SR 48692 is an orally bioavailable allosteric antagonist of the neurotensin receptor NTS1 (Kd = 3.4 nM).[1],[2] SR 48692 inhibits high affinity neurotensin binding to brain tissue from guinea pig, newborn mouse, newborn human, and adult human as well as rat mesencephalic cells and HT-29 cells with IC50 values ranging from 0.99 to 30.3 nM.[1] It blocks neurotensin-induced intracellular calcium mobilization in HT-29 cells with a Ki value of 7.4 nM. SR 48692 (10 μM) inhibits NCI-H209 and NCI-H345 cell proliferation by approximately 70 and 80%, respectively.[3] In vivo, SR 48692 (10 μg per day) reduces tumor volume and cell proliferation in an NCI-H209 mouse xenograft model. SR 48692 (80 μg/kg, p.o.) reduces contralateral turning induced by neurotensin administration in mice by 85%.[1]Daily administration of SR 48692 for five days in rats delays sensitization to the locomotor activating effects of cocaine during three additional cocaine challenges when given seven days prior to cocaine delivery but not under a cotreatment regimen.[4]

Reference:
[1]. Gully, D., Canton, M., Boigegrain, R., et al. Biochemical and pharmacological profile of a potent and selective nonpeptide antagonist of the neurotensin receptor. Proc. Natl. Acad. Sci. U.S.A. 90(1), 65-69 (1993).
[2]. Labbé-Jullié, C., Botto, J.-M., Mas, M.-V., et al. [3H]SR 48692, the first nonpeptide neurotensin antagonist radioligand: Characterization of binding properties and evidence for distinct agonist and antagonist binding domains on the rat neurotensin receptor. Mol. Pharmacol. 47(5), 1050-1056 (1995).

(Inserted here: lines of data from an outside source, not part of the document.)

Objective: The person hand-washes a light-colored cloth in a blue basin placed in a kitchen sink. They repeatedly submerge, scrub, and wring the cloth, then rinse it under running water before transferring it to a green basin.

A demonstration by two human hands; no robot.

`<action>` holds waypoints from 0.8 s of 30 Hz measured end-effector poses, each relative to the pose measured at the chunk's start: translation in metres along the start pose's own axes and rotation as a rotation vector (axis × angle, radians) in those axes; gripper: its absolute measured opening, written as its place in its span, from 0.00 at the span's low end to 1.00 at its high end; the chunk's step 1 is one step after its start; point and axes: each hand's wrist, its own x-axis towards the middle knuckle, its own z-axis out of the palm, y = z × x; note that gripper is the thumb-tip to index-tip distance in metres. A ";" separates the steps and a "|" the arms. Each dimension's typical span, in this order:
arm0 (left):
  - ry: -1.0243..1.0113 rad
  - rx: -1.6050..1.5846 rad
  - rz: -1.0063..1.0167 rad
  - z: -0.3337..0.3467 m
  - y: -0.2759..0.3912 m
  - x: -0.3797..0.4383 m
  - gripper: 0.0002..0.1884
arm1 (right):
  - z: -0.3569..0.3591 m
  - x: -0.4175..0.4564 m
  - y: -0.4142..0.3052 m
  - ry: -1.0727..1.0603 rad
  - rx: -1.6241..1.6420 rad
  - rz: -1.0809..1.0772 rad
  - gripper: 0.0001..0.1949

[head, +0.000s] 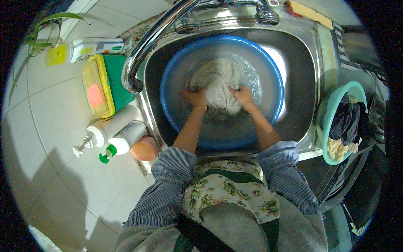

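Note:
A blue plastic basin (pixel 282 91) of cloudy water stands in a stainless steel sink (pixel 299 63). Wet light-grey cloth (pixel 220 78) is bunched in the water between my hands. My left hand (pixel 196 97) grips its left side, with some fingers hidden in the water and fabric. On the opposite side, my right hand (pixel 242 97) pinches a fold of the same cloth. Both wrists are just above the water, and the left hand looks slightly blurred.
A chrome faucet spout (pixel 148 37) arches over the sink's left rim. Pump bottles (pixel 127 137), an orange container (pixel 145 148) and a green-and-yellow box (pixel 118 85) line the left side. To the right, a mint-green basin (pixel 324 126) holds dark and cream cloths.

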 end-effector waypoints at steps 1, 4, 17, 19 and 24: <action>0.046 -0.167 -0.123 -0.007 -0.022 0.015 0.41 | 0.000 -0.001 -0.002 -0.067 0.279 -0.012 0.17; -0.141 -0.455 -0.531 -0.017 -0.021 0.027 0.40 | -0.012 0.006 0.018 -0.134 0.835 0.024 0.16; -0.868 0.438 -0.086 -0.118 0.129 -0.071 0.24 | -0.075 -0.093 0.028 0.030 0.738 -0.285 0.05; -0.911 0.755 0.126 -0.129 0.154 -0.069 0.21 | -0.093 -0.116 -0.005 0.117 0.730 -0.306 0.04; -0.774 0.154 0.073 -0.118 0.122 -0.009 0.22 | -0.100 -0.074 -0.015 0.362 0.185 -0.412 0.19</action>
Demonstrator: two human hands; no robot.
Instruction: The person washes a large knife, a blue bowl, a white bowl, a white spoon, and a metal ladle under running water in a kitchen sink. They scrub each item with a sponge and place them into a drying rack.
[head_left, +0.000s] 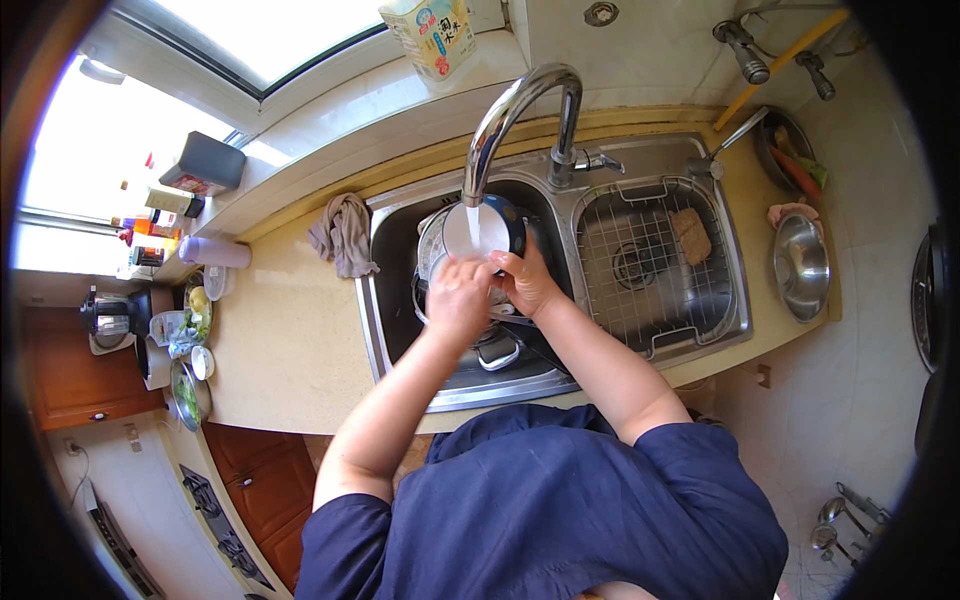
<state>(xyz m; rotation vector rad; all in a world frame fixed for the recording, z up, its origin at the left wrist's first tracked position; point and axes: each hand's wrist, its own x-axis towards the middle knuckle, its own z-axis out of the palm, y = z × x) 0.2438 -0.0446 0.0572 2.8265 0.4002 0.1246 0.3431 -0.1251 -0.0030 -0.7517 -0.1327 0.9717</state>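
Note:
Water from the chrome faucet (491, 127) runs into a bowl (487, 229), white inside and dark blue with spots outside. The bowl is tilted over the left basin of the double sink (390, 315). My right hand (529, 277) grips its rim and side at the lower right. My left hand (459, 292), slightly blurred, is at the bowl's lower edge with its fingers bent; whether it grips the bowl is unclear. Beneath the hands, the basin holds stacked dishes and a pot with a metal handle (500, 357), partly hidden by the bowl and hands.
The right basin holds a wire rack (600, 277) with a brown scrubbing pad (691, 236). A grey cloth (346, 234) lies left of the sink. At the right stand a steel bowl (801, 266) and a dark pan (784, 150) with vegetables. A purple bottle (216, 253) lies at the left.

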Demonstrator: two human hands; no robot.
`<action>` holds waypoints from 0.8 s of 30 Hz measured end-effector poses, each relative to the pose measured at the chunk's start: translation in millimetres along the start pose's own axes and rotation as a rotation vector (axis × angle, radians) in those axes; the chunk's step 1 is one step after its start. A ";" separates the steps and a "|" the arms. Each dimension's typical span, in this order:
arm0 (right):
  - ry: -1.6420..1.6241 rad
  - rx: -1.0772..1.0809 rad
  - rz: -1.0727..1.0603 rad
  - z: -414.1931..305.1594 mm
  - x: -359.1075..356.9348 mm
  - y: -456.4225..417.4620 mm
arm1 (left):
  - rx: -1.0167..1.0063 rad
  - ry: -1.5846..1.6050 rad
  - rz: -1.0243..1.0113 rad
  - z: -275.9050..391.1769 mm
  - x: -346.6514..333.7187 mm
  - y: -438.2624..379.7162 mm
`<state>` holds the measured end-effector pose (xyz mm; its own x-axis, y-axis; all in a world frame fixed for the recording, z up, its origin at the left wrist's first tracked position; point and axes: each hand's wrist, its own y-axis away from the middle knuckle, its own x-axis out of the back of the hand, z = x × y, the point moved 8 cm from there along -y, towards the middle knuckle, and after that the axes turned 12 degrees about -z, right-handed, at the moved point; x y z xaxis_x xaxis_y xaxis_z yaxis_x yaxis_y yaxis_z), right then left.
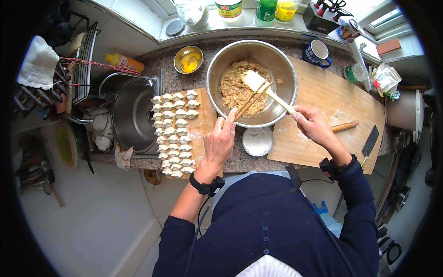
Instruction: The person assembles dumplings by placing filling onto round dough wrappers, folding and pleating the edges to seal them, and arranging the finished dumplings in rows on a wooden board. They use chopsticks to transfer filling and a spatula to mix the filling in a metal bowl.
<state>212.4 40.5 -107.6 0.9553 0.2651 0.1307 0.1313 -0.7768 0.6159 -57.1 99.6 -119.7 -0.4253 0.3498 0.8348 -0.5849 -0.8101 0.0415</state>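
My left hand [220, 136] grips a pair of wooden chopsticks [250, 105] whose tips cross over the handle of a spatula near its blade. In my right hand [311, 124] is the pale handle of that spatula [255, 81], its blade smeared with filling. Both tools reach over a large steel mixing bowl [214, 71], which holds a minced filling [238, 93] with green flecks. Left of the bowl, rows of folded dumplings [169, 131] lie on a wooden board [204, 114]. A small bowl of white flour [258, 142] stands just below the mixing bowl.
On the right, a large wooden board [311, 90] carries a rolling pin [345, 126] and a dark flat scraper [371, 140]. A metal bowl [176, 64] with yellow pieces sits behind the dumplings. Further left is a steel sink [133, 117]. A blue mug [316, 53] stands behind the large board.
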 end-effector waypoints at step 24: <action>0.047 0.028 0.010 43.4 16.5 22.7 | 0.130 -0.288 -0.076 4.1 11.7 -31.7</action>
<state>242.7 2.4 -125.2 0.9431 0.2835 0.1737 0.1300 -0.7952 0.5923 -40.7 127.4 -109.1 -0.1594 0.2793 0.9469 -0.5062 -0.8466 0.1645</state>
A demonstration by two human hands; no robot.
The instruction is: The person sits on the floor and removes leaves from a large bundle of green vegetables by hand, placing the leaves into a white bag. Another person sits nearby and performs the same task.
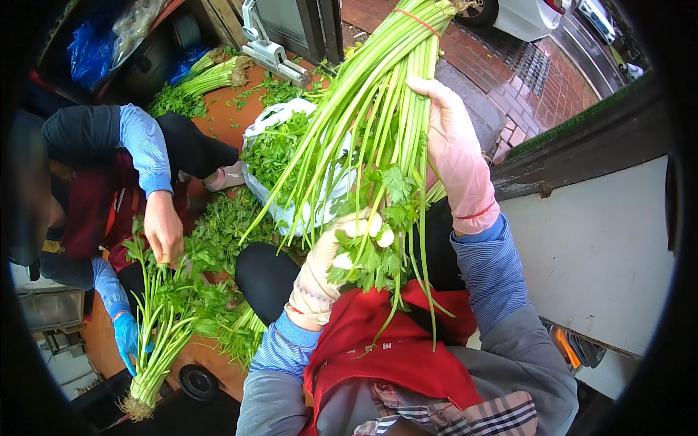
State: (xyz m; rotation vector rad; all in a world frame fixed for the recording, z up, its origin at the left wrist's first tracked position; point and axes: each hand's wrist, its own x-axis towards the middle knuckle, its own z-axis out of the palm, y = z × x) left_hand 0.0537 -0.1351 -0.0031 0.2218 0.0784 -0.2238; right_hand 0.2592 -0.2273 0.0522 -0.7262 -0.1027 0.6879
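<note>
A long bunch of thin-stalked celery slants across the view in front of me, its root end up and a red band around the stalks. My right hand, in a pinkish glove, grips the stalks from the right side. Lower down, my left hand, in a pale glove, has its fingers curled around green celery leaves at the bunch's hanging end. Some stripped stalks dangle past it over my red apron. Behind the bunch stands a white plastic bag filled with loose leaves.
At left a co-worker's bare hand and blue-gloved hand hold another rooted celery bunch. Leaf piles cover part of the reddish floor. More bunches lie at the back. A white panel stands close on my right.
</note>
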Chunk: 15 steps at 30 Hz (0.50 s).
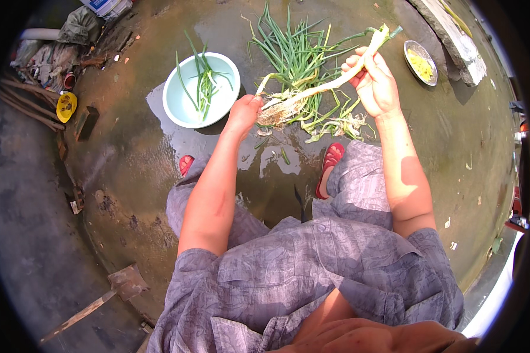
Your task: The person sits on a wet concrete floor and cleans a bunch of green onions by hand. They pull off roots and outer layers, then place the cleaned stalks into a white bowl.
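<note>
My right hand [373, 81] grips a long pale green onion stalk [335, 82] near its upper end, so it slants down to the left. Its stringy roots [285, 111] hang close to my left hand [246, 112]. The left fingers are closed on a pale yellowish leaf strip [266, 82]; whether it still joins the stalk, I cannot tell. Beneath and beyond lies a heap of green onions [293, 55] on the wet floor, with peeled leaves and root scraps [342, 125] at its near side. A light blue basin [173, 103] to the left holds several clean green onions [206, 84].
A small dish [410, 46] of yellow pieces stands at right, beside a stone slab [452, 37]. Far left are sticks [28, 101], a yellow bowl-like object [66, 107], a brick [86, 123] and plastic bags [80, 26]. A wooden-handled hoe or shovel [128, 282] lies at lower left.
</note>
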Motion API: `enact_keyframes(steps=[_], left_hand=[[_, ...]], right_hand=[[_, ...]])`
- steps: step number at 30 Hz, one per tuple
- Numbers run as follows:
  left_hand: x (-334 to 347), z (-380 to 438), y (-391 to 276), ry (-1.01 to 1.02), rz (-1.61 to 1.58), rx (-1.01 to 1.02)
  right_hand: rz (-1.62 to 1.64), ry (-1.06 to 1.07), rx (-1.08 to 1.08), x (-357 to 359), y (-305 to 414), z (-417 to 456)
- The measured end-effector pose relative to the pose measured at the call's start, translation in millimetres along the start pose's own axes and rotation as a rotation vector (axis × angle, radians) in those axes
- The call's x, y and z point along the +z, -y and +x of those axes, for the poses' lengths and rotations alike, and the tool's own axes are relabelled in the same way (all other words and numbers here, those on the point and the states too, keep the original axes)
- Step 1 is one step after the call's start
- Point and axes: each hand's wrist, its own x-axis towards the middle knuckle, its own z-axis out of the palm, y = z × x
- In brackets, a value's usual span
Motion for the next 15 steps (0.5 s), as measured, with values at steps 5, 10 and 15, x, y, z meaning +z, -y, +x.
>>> enact_keyframes(steps=[5, 10, 15], left_hand=[[-17.1, 3.9, 3.8, -0.085, -0.096, -0.005], [-29.4, 8.8, 9.6, -0.216, -0.013, 0.179], [-42.7, 6.7, 8.6, -0.265, -0.057, 0.138]], right_hand=[[0.009, 0.018, -0.108, -11.0, 25.0, -0.4], [-0.03, -0.134, -0.2, -27.7, 47.1, 1.2], [0.044, -0.085, -0.314, -57.9, 77.3, 2.7]])
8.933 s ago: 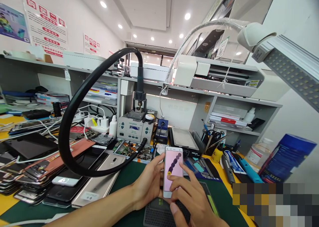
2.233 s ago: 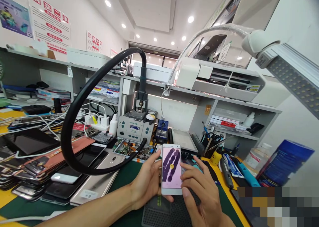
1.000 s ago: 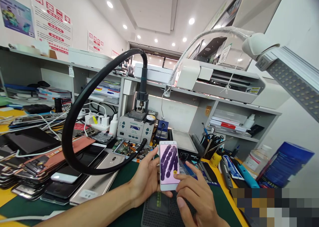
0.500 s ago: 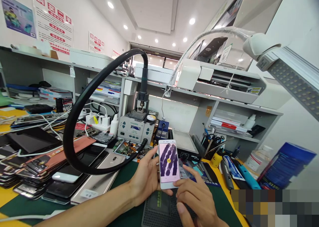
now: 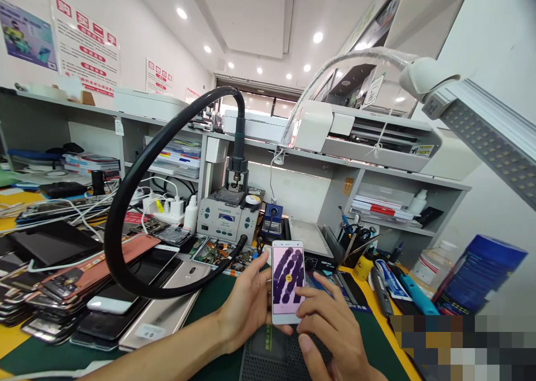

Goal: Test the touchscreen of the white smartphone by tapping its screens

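Note:
A white smartphone (image 5: 287, 283) stands tilted toward me, its lit screen showing dark purple strokes on a pale pink background and a small yellow mark in the middle. My left hand (image 5: 247, 305) is closed around the phone's left side and back, thumb along the edge. Over the phone's lower right corner is my right hand (image 5: 330, 328), with its fingers apart and bent and a fingertip at the screen. Whether that fingertip presses the glass I cannot tell. Beneath both hands lies a dark perforated pad (image 5: 268, 364) on the green mat (image 5: 209, 319).
Phones and parts (image 5: 54, 269) are piled at the left. A hot-air station (image 5: 226, 219) with a looping black hose (image 5: 113, 230) stands behind. Right of my hands are a tool holder (image 5: 355, 247), a bottle (image 5: 431, 266) and a blue package (image 5: 481, 275). A lamp (image 5: 481, 130) hangs overhead.
The phone and my left hand have shifted slightly right and down in view. A right fingertip has moved up from the phone's bottom edge to the screen's lower right.

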A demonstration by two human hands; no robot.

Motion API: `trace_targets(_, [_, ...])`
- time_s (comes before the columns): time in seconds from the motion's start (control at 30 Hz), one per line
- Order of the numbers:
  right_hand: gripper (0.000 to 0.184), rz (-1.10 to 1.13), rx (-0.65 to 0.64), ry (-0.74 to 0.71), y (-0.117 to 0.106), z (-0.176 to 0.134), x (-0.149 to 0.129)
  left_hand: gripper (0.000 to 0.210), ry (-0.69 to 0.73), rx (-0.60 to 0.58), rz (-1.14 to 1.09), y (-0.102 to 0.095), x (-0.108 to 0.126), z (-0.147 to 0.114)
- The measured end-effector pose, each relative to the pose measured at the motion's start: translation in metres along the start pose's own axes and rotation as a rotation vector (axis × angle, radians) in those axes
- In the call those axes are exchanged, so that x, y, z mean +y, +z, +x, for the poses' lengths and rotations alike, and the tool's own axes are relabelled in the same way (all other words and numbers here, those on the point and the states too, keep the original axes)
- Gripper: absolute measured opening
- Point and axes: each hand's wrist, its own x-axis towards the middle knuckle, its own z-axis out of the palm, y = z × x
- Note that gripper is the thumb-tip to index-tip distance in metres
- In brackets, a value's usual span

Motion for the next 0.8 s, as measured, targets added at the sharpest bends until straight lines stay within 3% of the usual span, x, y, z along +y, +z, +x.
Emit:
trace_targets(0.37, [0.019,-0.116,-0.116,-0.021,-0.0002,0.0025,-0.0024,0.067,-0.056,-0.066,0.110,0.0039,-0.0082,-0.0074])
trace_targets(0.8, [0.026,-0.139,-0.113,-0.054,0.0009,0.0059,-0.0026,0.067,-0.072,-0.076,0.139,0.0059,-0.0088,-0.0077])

[3]. Moody, T.W., Chiles, J., Casibang, M., et al. SR48692 is a neurotensin receptor antagonist which inhibits the growth of small cell lung cancer cells. Peptides 22(1), 109-115 (2001).
[4]. Horger, B.A., Taylor, J.R., Elsworth, J.D., et al. Preexposure to, but not cotreatment with, the neurotensin antagonist SR 48692 delays the development of cocaine sensitization. Neuropsychopharmacology 11(3), 215-222 (1994).